Perusahaan pemegang Izin Usaha Pertambangan (IUP) Operasi Produksi ini resmi ditetapkan berada dalam proses PKPU berdasarkan putusan Pengadilan Niaga pada Pengadilan Negeri Jakarta Pusat dengan Nomor 21/Pdt.sus-PKPU/2025/PN Niaga Jkt. Pst.
Berdasarkan dokumen persidangan, dua pihak kreditur tercatat mengajukan tagihan dengan nilai total lebih dari Rp125 miliar. Salah satu di antaranya merupakan perusahaan penanaman modal asing yang sejak awal telah menjadi mitra strategis BPM dalam mendanai kegiatan eksplorasi dan operasional pertambangan.
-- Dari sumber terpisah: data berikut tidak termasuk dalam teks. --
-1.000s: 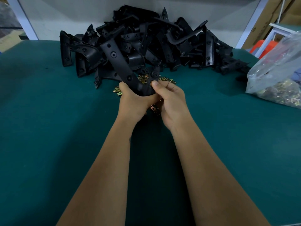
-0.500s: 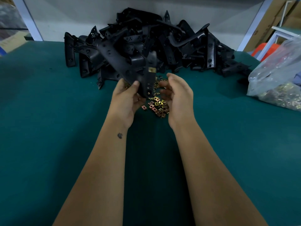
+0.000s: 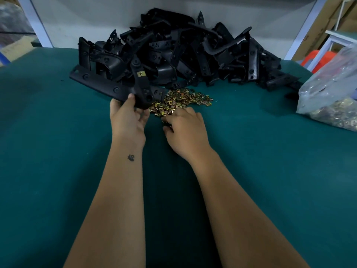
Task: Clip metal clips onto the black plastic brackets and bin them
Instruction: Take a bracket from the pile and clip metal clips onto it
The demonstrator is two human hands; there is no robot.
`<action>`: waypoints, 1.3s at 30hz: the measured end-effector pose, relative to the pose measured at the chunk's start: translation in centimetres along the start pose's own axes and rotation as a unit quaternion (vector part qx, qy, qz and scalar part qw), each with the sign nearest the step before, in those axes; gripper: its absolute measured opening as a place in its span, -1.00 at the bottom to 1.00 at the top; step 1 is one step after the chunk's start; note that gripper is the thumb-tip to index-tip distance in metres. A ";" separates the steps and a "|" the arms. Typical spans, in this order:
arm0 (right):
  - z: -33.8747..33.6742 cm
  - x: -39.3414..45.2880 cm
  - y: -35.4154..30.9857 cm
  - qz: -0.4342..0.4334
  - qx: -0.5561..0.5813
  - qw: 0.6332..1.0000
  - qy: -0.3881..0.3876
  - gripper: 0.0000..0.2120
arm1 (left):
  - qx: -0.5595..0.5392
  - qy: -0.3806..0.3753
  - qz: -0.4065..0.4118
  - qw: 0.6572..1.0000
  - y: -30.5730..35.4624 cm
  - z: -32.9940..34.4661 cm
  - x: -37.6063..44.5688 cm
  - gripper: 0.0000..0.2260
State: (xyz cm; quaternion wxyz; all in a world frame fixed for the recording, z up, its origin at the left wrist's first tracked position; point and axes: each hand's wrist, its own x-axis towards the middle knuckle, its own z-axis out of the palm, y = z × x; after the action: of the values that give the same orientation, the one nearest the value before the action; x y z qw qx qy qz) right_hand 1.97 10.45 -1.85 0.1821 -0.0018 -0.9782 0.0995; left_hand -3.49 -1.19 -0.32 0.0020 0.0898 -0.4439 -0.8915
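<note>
Now left hand [image 3: 127, 118] holds bracket [image 3: 108, 85] lengthwise leftward.

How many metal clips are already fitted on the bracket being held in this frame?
1 is plainly visible: a brass-coloured metal clip on the upright arm of the black bracket that the left hand holds. A glint near the bracket's right end could be another; hidden faces may carry more.

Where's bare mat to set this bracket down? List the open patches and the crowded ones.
Bare green mat lies left of the left hand, below the held bracket. More lies right of the right hand, before the plastic bag. Crowded: the bracket pile at the back, and the loose clips ahead of the hands.
</note>
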 end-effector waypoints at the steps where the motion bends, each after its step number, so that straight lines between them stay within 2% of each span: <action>1: 0.0 0.1 -0.1 -0.002 -0.010 1.000 0.003 -0.74 | 0.016 -0.007 -0.001 1.000 -0.1 0.1 0.0 -0.88; 6: -0.3 0.3 -0.3 0.018 0.023 0.999 0.024 -0.91 | 0.050 -0.033 0.006 0.998 -0.6 0.6 -0.1 -0.88; 10: -0.2 0.3 -0.2 0.026 0.036 0.999 0.022 -0.81 | 0.033 -0.054 0.005 0.998 -0.8 0.7 -0.1 -0.88; 12: -0.2 0.4 0.0 0.041 0.097 0.994 0.034 -0.74 | 0.027 -0.064 0.002 0.998 -0.9 0.7 -0.1 -0.88; 14: -0.7 0.3 0.1 0.093 0.248 0.962 0.069 -0.73 | 0.024 -0.073 -0.005 0.997 -1.1 0.9 -0.2 -0.86; 16: -1.2 0.3 0.4 0.150 0.393 0.901 0.106 -0.74 | 0.011 -0.092 -0.020 0.995 -1.3 1.1 -0.4 -0.85; 18: -1.7 0.4 0.7 0.193 0.493 0.839 0.125 -0.76 | -0.001 -0.125 -0.036 0.992 -1.6 1.3 -0.6 -0.84; 21: -2.1 0.5 1.2 0.237 0.592 0.757 0.143 -0.81 | 0.001 -0.154 -0.048 0.987 -1.9 1.5 -0.9 -0.83; 25: -2.4 0.6 1.4 0.243 0.678 0.679 0.142 -0.81 | 0.004 -0.159 -0.058 0.986 -2.2 1.7 -1.0 -0.86; 35: -3.0 0.4 1.7 0.250 0.753 0.597 0.119 -0.86 | -0.040 -0.157 -0.076 0.984 -2.2 1.7 -0.9 -0.85; 37: -3.0 0.3 1.8 0.242 0.757 0.595 0.116 -0.86 | -0.038 -0.161 -0.078 0.983 -2.2 1.8 -1.0 -0.85; 39: -2.9 0.3 1.8 0.235 0.747 0.611 0.115 -0.86 | -0.032 -0.164 -0.079 0.983 -2.3 1.8 -1.1 -0.84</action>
State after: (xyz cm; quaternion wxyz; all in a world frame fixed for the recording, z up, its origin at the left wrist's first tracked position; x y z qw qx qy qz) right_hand 2.69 12.83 0.59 0.2021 -0.1066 -0.5023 0.8340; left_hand -2.57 1.72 -0.90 -0.1383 -0.0230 -0.4012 -0.9052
Model kolaborasi semacam ini—antara pemegang IUP dan investor eksternal—selama ini memang menjadi pola umum dalam praktik industri pertambangan di Indonesia, terutama bagi perusahaan yang belum memiliki infrastruktur produksi sendiri.
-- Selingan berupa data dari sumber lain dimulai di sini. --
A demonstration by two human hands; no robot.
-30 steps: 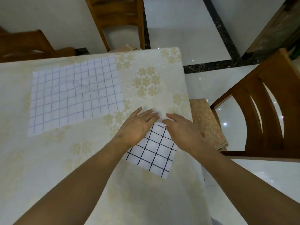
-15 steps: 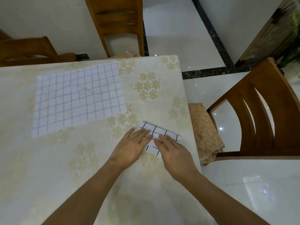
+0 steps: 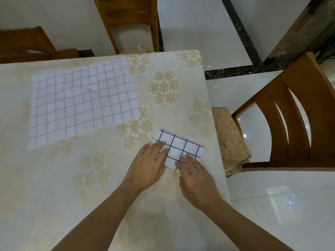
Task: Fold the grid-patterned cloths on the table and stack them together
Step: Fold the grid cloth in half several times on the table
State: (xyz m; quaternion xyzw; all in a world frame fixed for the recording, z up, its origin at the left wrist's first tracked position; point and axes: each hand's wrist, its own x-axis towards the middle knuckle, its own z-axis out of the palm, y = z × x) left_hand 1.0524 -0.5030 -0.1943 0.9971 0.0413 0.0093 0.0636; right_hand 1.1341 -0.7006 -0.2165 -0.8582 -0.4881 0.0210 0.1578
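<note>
Flat on the folded black-grid cloth (image 3: 182,148) near the table's (image 3: 108,187) right edge, the left hand (image 3: 147,168) and right hand (image 3: 195,175) press with extended fingers, gripping nothing. Far left lies the unfolded pale-grid cloth (image 3: 81,101), well apart.

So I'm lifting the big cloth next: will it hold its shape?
Probably not. The big cloth shows ripples mid-sheet, so it looks thin and floppy, likely sagging if lifted. Lying flat on the tablecloth, it would probably bunch rather than slide when pushed.

Two bare forearms without sleeves, left hand (image 3: 147,167) and right hand (image 3: 196,176) without rings, watch or gloves, short plain fingernails
</note>
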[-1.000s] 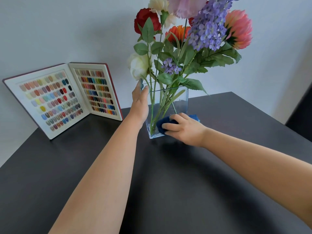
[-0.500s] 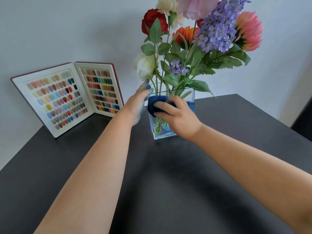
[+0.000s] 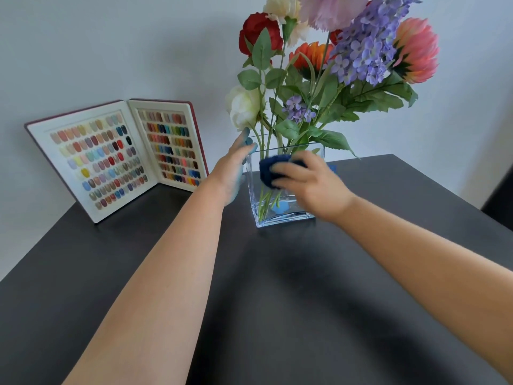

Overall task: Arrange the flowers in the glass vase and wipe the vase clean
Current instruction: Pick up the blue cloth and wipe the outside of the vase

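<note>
A square clear glass vase stands on the dark table and holds a bunch of flowers: red, white, orange, pink and purple blooms on green stems. My left hand lies flat against the vase's left wall, fingers reaching its top rim. My right hand presses a dark blue cloth against the upper part of the vase's front wall. Part of the cloth is hidden under my fingers.
An open book of coloured nail samples leans against the white wall at the back left of the table. The table's right edge runs close behind the vase, with a dark object beyond it.
My right hand has carried the blue cloth from the bottom of the vase's front wall up to near the rim. My left hand stays on the left wall.
</note>
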Available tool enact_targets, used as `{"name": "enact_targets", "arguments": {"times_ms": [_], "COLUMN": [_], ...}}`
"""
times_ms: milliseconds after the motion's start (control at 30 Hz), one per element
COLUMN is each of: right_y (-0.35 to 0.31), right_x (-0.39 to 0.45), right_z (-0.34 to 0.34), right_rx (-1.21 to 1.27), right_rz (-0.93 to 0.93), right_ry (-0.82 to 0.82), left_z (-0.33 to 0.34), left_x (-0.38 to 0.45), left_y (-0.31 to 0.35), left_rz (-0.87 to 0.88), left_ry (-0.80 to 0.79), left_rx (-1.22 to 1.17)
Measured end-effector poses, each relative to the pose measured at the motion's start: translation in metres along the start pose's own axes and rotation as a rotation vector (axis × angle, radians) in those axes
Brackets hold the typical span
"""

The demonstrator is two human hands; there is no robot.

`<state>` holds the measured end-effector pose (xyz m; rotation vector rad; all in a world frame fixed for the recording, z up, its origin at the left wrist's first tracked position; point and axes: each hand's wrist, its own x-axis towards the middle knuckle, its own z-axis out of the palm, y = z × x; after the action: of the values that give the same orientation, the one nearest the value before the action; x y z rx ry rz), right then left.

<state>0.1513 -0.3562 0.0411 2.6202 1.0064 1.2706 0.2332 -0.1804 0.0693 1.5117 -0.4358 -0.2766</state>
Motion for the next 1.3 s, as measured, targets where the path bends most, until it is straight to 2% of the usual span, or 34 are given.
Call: {"name": "enact_targets", "arguments": {"times_ms": [100,200,367,433,500,633,700,800,933,1000,1100,1300], "right_y": [0.006,-0.007,-0.017,-0.012,-0.004,0.016,0.019,0.009,-0.001,0.003,0.014,0.038], "right_x": [0.004,-0.020,-0.063,-0.063,-0.052,-0.023,-0.019,-0.037,-0.075,-0.079,-0.065,-0.039], "right_z": [-0.005,0.009,0.021,0.015,0.006,-0.019,-0.022,-0.005,0.013,0.012,-0.002,-0.028], "right_rx": [-0.015,0.006,0.012,-0.011,-0.030,-0.030,-0.042,-0.018,-0.016,-0.042,-0.060,-0.096], "right_rz": [0.059,0.074,-0.085,-0.115,-0.079,0.122,0.170,0.182,0.015,-0.018,0.006,0.188], "right_ry": [0.040,-0.007,-0.265,-0.291,-0.225,0.048,0.115,0.063,-0.172,-0.207,-0.148,0.109], "left_z": [0.000,0.000,0.008,0.010,0.012,0.017,0.016,0.013,0.012,0.012,0.011,0.012], "left_x": [0.002,0.002,0.000,-0.001,0.000,-0.001,0.000,0.001,0.000,0.000,0.001,0.002], "left_y": [-0.001,-0.004,-0.008,-0.011,-0.014,-0.017,-0.017,-0.019,-0.018,-0.019,-0.020,-0.021], "left_rz": [0.002,0.016,0.059,0.089,0.114,0.128,0.124,0.123,0.125,0.123,0.124,0.106], "left_ry": [0.006,0.003,0.003,0.031,0.069,0.137,0.143,0.136,0.119,0.121,0.132,0.128], "left_rx": [-0.008,0.002,0.009,0.010,0.021,0.038,0.041,0.051,0.050,0.051,0.053,0.033]}}
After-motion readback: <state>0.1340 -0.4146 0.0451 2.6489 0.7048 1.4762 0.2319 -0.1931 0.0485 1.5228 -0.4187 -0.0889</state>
BPM diketahui memegang IUP Operasi Produksi untuk komoditas batubara seluas 3.851 hektare yang berlokasi di Kabupaten Barito Selatan, Kalimantan Tengah. Luasan wilayah dan perizinan tersebut tercatat resmi dalam Sistem Minerba One Data Indonesia (MODI).
Dalam praktik operasionalnya, BPM menjalin kerja sama dengan sejumlah mitra, termasuk PT Petrosea Tbk dan PT Niaga Jasa Dunia. Keterbukaan informasi dari Petrosea pada Februari 2025 mengonfirmasi keterlibatan mereka dalam kegiatan tambang bersama BPM.
Namun hingga saat ini, belum ada pernyataan resmi dari para mitra tersebut mengenai dampak yang ditimbulkan dari status hukum BPM terhadap proyek bersama. Sementara itu, IUP yang dimiliki oleh BPM akan berakhir pada 9 Juni 2026.